Data below
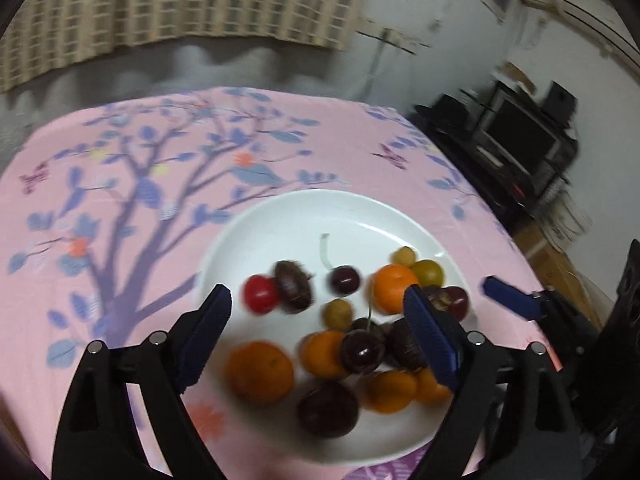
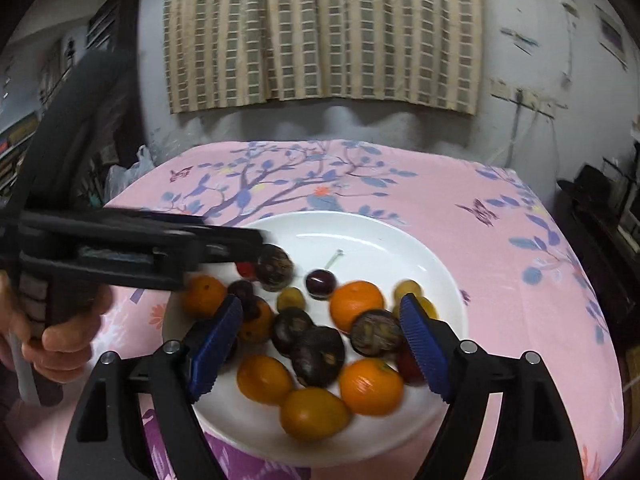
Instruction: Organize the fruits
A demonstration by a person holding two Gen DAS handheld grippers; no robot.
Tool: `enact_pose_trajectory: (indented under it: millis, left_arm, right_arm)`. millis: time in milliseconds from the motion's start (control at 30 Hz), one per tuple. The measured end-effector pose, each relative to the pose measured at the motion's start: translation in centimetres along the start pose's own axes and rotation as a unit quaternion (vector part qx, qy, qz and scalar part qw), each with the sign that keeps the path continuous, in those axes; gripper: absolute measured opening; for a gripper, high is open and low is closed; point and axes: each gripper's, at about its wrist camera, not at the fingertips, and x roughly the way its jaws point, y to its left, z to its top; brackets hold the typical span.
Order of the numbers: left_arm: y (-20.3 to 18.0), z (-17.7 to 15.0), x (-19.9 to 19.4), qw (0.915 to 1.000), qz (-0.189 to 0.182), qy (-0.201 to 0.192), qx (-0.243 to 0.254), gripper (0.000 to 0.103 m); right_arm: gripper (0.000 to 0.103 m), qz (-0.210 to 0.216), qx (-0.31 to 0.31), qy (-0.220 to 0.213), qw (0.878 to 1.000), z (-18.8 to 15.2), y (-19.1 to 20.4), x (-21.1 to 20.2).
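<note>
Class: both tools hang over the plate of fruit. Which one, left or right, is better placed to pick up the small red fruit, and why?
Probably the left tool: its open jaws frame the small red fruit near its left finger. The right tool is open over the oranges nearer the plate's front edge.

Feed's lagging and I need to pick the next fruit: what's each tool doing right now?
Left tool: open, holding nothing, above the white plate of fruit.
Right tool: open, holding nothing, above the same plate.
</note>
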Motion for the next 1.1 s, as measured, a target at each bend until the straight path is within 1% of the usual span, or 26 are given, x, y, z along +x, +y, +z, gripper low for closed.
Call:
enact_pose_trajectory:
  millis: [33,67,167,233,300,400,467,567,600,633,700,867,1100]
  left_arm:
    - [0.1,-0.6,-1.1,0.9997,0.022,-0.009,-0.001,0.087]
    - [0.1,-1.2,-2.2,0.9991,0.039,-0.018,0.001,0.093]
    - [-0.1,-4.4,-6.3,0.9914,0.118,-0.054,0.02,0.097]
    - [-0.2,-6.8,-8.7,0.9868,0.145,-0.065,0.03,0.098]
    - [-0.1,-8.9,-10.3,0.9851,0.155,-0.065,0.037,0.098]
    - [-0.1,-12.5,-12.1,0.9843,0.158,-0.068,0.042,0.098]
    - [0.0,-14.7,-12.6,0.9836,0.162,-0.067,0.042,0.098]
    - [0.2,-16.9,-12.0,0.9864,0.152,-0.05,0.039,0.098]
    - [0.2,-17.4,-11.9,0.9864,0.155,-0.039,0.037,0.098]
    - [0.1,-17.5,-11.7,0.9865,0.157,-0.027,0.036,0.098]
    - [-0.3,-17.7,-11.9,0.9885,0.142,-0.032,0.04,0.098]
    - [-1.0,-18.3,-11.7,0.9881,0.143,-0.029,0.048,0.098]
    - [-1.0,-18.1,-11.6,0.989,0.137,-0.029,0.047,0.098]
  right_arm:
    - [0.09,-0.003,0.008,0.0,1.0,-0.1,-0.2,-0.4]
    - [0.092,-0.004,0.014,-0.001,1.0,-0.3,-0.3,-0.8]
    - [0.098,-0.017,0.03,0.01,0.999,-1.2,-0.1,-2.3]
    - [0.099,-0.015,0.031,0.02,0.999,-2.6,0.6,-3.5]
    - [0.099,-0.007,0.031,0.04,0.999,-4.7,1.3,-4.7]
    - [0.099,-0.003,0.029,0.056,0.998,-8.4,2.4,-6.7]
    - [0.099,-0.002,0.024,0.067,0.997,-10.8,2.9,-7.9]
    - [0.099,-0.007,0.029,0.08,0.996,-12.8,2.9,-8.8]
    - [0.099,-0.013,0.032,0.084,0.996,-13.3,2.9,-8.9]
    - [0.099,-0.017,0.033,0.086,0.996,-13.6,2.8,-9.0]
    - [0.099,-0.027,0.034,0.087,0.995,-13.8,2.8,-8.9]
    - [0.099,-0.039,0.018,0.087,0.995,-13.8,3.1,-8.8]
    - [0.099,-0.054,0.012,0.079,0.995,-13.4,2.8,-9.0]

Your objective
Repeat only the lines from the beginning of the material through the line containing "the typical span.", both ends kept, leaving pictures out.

Response
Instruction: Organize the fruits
A demonstration by a person holding two Gen DAS handheld grippers; no robot.
Tool: `enact_pose_trajectory: (indented under it: millis, left_arm, right_arm)`. millis: time in milliseconds from the motion's start (control at 30 Hz), one per tuple. The measured end-effector pose, each relative to the pose measured at the motion's start: translation in centimetres along the start pose's own axes and rotation as a unit quaternion (vector part qx, qy, qz and scalar part qw), each with the sign that keeps the path continuous, in those axes; gripper: absolute measured opening; for a gripper, high is open and low is closed; point and axes: each gripper's, at about its wrist camera, not at the fingertips, and x roughly the way its jaws point, y to its left, z to its top; brackets hold the typical span.

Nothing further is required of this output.